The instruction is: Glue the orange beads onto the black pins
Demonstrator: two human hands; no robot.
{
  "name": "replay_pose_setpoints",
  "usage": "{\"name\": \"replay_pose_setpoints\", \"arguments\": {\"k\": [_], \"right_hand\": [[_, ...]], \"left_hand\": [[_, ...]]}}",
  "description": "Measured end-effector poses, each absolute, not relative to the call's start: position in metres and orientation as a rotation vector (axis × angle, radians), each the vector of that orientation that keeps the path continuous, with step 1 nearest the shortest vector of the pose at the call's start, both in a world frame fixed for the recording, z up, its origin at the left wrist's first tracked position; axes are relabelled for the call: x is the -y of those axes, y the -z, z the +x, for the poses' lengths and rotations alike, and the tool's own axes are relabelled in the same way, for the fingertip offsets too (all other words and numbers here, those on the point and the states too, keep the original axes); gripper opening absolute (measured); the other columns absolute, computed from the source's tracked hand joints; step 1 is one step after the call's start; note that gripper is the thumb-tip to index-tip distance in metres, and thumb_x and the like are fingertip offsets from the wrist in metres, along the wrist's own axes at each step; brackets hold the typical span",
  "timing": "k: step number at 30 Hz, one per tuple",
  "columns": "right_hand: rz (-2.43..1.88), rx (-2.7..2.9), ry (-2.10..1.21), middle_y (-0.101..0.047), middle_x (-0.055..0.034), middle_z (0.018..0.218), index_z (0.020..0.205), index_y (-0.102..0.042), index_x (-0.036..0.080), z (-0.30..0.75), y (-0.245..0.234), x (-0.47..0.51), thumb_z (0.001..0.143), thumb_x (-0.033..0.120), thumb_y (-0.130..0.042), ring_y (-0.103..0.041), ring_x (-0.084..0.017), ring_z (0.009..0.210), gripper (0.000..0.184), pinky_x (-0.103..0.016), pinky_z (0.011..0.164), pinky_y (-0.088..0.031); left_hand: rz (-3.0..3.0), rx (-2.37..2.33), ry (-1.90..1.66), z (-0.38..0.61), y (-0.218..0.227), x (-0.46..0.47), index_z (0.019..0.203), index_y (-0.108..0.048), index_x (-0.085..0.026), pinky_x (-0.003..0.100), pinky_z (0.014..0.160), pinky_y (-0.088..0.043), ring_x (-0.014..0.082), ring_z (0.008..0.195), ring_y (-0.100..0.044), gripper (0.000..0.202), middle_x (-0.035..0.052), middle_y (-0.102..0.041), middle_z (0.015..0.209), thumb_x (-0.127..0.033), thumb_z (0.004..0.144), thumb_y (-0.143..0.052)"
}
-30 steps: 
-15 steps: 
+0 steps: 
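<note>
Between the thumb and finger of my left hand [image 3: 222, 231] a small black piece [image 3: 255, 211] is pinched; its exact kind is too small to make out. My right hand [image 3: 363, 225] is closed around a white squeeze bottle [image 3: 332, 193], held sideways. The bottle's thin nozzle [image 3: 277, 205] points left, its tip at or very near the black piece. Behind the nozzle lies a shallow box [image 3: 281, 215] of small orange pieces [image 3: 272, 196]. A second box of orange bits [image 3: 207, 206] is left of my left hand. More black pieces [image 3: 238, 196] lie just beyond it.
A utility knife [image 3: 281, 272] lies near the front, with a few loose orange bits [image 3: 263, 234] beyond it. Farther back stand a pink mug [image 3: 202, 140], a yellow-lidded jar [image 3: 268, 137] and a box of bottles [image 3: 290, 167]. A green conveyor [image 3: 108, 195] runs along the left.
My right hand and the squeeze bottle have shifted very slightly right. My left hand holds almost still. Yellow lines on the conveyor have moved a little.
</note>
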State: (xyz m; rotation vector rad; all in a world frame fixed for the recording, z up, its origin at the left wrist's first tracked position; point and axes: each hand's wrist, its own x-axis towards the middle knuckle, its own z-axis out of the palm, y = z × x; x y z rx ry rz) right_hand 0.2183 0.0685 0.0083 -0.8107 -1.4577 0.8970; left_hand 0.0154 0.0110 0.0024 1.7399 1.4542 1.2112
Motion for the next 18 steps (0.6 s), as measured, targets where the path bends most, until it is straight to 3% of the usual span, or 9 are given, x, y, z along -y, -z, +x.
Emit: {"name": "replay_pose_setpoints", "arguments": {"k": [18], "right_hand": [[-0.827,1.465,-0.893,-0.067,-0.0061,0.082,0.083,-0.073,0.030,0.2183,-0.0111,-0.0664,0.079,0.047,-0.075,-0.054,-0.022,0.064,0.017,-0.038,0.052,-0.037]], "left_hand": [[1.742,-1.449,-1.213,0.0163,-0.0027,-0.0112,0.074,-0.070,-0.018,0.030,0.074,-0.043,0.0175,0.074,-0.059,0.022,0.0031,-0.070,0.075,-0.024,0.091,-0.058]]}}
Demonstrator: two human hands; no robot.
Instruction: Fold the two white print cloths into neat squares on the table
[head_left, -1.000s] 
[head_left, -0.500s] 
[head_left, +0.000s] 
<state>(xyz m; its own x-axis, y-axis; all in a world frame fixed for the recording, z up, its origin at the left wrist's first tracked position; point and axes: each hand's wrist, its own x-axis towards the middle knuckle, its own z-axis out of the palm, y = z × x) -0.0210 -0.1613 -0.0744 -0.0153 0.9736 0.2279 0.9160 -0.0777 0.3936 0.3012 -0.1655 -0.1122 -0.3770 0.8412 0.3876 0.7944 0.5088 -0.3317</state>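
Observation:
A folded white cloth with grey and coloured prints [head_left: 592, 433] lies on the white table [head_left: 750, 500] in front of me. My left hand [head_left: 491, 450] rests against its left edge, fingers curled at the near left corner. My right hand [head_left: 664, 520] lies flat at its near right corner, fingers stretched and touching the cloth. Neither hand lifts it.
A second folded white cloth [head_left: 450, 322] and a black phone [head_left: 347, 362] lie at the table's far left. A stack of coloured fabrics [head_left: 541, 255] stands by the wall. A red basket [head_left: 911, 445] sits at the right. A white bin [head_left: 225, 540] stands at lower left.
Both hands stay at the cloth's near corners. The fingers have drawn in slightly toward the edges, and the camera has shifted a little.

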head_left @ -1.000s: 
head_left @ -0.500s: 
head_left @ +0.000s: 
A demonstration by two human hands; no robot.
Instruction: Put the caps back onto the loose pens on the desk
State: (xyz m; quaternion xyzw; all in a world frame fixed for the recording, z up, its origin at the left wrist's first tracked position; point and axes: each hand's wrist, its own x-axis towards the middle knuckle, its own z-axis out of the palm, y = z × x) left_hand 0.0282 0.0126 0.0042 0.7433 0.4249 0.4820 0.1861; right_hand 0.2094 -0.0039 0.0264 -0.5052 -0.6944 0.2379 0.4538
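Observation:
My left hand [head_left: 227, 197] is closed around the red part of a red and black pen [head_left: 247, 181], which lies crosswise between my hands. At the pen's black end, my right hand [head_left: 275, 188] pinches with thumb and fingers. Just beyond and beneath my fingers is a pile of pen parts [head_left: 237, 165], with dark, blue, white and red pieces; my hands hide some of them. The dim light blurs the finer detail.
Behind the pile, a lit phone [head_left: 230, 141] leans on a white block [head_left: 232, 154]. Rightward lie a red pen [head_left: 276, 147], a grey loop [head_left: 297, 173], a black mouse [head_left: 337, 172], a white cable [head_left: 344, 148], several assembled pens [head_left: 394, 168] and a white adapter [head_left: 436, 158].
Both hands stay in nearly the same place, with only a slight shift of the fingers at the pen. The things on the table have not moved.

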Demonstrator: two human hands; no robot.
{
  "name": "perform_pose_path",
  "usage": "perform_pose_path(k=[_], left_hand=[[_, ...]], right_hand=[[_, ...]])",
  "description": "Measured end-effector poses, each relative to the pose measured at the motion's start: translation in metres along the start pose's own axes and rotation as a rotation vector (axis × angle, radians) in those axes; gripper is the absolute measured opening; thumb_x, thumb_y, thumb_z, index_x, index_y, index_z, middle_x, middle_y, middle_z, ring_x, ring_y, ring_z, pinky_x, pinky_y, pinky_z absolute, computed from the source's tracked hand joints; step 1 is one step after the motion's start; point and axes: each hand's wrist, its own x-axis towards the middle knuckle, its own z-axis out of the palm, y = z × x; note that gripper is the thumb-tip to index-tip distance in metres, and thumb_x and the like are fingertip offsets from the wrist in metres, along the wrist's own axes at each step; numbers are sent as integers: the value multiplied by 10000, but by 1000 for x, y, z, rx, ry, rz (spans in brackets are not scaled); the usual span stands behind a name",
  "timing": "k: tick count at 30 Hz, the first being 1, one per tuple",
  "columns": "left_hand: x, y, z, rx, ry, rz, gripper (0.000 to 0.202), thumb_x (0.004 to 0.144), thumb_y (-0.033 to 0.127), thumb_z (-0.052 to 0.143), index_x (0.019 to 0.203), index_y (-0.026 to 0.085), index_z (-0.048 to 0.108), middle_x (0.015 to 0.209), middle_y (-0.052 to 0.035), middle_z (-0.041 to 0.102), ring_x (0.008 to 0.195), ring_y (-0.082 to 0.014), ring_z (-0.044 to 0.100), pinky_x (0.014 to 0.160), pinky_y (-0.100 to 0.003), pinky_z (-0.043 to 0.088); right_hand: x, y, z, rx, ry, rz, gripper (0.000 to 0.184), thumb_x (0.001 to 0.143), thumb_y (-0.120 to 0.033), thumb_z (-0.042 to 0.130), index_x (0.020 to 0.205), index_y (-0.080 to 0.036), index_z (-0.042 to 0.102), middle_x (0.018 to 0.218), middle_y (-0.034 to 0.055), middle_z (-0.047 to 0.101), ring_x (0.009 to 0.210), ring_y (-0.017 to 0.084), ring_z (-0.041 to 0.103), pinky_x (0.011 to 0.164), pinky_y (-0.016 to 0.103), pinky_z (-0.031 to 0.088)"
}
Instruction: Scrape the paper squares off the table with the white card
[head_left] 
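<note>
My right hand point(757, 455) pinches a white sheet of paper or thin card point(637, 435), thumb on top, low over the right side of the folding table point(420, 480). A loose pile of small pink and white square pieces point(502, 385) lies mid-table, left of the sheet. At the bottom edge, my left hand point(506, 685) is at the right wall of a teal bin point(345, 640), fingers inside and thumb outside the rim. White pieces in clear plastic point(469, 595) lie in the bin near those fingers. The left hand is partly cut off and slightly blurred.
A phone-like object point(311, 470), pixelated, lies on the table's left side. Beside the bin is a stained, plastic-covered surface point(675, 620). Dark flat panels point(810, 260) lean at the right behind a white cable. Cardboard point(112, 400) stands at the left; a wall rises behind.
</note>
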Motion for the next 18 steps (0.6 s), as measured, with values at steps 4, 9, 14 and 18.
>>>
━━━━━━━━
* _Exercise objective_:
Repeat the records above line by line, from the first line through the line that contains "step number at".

* _Output for this exercise_:
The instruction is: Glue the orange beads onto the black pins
Demonstrator: two human hands; no robot.
{
  "name": "replay_pose_setpoints",
  "usage": "{\"name\": \"replay_pose_setpoints\", \"arguments\": {\"k\": [_], \"right_hand\": [[_, ...]], \"left_hand\": [[_, ...]]}}",
  "description": "Measured end-effector poses, each absolute, not relative to the call's start: position in metres and orientation as a rotation vector (axis × angle, radians), each the vector of that orientation that keeps the path continuous, with step 1 nearest the shortest vector of the pose at the call's start, both in a world frame fixed for the recording, z up, its origin at the left wrist's first tracked position; axes are relabelled for the call: x is the -y of those axes, y the -z, z the +x, for the poses' lengths and rotations alike, and the tool's own axes are relabelled in the same way, for the fingertip offsets too (all other words and numbers here, those on the point and the states too, keep the original axes); gripper opening absolute (measured); the other columns absolute, computed from the source's tracked hand joints; step 1 is one step after the call's start; note that gripper is the thumb-tip to index-tip distance in metres, and thumb_x and the like are fingertip offsets from the wrist in metres, along the wrist's own axes at each step; brackets hold the typical span",
  "timing": "k: step number at 30 Hz, one per tuple",

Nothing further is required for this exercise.